**TO DO:**
Exactly reproduce the data from its first line through the line with "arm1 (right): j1", leaving out every line after it.

**INPUT DATA:**
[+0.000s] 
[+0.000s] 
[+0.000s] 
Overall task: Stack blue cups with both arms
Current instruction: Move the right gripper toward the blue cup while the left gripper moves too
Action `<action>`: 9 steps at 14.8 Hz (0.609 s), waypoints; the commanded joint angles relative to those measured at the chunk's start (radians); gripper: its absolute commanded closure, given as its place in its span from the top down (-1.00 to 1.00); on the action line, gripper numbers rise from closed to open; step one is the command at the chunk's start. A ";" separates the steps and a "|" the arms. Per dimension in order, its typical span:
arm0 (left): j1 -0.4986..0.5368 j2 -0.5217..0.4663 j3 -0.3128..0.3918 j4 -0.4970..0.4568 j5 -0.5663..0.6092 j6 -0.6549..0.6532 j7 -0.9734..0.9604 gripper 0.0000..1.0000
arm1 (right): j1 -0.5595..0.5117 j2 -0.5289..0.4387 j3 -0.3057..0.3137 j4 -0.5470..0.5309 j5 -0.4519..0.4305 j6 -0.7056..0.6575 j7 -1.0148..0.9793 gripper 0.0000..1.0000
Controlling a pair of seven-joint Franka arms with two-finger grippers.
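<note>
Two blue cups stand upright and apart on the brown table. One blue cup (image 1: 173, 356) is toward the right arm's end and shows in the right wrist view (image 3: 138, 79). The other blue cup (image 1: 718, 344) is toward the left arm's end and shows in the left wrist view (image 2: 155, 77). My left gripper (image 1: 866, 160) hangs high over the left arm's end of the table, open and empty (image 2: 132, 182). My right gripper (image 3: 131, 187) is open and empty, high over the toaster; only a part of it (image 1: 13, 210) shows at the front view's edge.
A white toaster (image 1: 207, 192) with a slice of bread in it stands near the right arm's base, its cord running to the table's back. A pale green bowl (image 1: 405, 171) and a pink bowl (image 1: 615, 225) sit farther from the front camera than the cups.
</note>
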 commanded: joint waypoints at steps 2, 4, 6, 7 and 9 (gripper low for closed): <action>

**TASK RESPONSE:**
[+0.000s] 
[+0.000s] 
[+0.000s] 
Overall task: Stack blue cups with both arms
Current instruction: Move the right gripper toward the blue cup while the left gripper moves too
Action `<action>`: 9 steps at 14.8 Hz (0.609 s), waypoints; the commanded joint angles relative to those measured at the chunk's start (radians); gripper: its absolute commanded closure, given as its place in its span from the top down (-1.00 to 1.00); on the action line, gripper numbers rise from closed to open; step one is the command at the chunk's start. A ";" separates the steps and a "|" the arms. Per dimension in order, its typical span:
arm0 (left): j1 -0.4986..0.5368 j2 -0.5217..0.4663 j3 -0.3128..0.3918 j4 -0.4970..0.4568 j5 -0.5663..0.6092 j6 -0.6549..0.6532 j7 -0.9734..0.9604 gripper 0.0000..1.0000
arm1 (right): j1 -0.5595..0.5117 j2 -0.5289..0.4387 j3 -0.3057..0.3137 j4 -0.5470..0.5309 j5 -0.4519..0.4305 j6 -0.7056..0.6575 j7 -1.0148..0.9793 gripper 0.0000..1.0000

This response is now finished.